> EXERCISE DESCRIPTION: Without changing a word, return the listing below, minus its images.

DATASET EXTRACT section start

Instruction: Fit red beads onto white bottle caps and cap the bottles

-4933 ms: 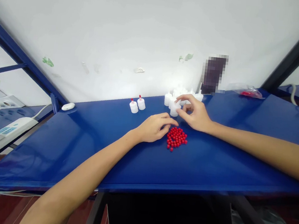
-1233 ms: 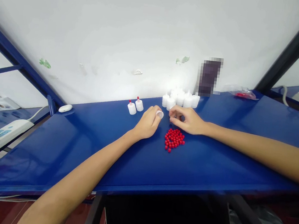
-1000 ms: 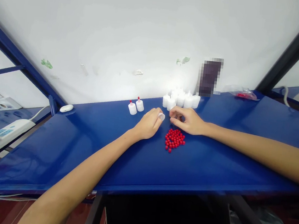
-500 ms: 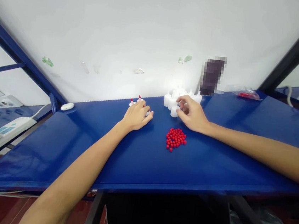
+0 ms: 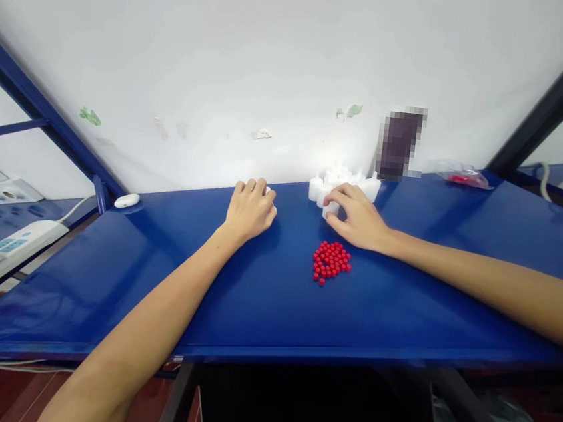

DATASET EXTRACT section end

> RESPONSE TO THIS EXERCISE:
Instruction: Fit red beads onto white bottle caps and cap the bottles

-4933 ms: 
-1233 ms: 
-1000 ms: 
-500 ms: 
+0 ms: 

The work is done, and the output is complete.